What is expected: Check every line of the entries below for the word "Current", and copy the ones that have it.

[Dataset entries]
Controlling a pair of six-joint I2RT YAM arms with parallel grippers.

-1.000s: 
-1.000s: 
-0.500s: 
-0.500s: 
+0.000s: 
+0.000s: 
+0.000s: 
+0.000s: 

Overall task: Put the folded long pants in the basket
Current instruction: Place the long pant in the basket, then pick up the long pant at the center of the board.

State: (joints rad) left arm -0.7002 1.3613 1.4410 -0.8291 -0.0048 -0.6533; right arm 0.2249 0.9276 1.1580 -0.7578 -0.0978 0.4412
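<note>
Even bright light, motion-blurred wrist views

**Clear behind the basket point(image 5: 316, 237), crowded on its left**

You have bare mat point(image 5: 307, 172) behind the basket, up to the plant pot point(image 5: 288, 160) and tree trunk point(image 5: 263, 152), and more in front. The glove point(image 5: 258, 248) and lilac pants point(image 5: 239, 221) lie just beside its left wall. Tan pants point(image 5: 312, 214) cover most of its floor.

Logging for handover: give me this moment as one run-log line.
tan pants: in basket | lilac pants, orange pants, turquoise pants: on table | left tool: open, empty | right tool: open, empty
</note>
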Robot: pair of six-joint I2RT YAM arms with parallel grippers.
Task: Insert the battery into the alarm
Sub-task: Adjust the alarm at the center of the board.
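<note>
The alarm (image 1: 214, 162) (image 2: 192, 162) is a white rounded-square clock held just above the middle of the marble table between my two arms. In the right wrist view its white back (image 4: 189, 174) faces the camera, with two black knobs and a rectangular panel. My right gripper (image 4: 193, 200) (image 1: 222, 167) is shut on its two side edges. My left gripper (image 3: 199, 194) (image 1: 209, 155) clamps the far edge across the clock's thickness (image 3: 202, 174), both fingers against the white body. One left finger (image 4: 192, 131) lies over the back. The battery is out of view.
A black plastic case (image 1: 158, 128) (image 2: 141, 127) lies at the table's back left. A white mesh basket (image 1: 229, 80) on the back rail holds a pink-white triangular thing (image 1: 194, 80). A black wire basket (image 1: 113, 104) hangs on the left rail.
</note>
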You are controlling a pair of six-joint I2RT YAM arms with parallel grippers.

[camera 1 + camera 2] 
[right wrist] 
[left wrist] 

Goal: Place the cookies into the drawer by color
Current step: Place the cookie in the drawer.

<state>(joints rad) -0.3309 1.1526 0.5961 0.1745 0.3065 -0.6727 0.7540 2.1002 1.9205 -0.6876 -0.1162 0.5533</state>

Written reply:
Current instruction: Place the long pant in the basket, then pick up the long pant at the center of the board.
Current step: Place the cookie in the drawer.

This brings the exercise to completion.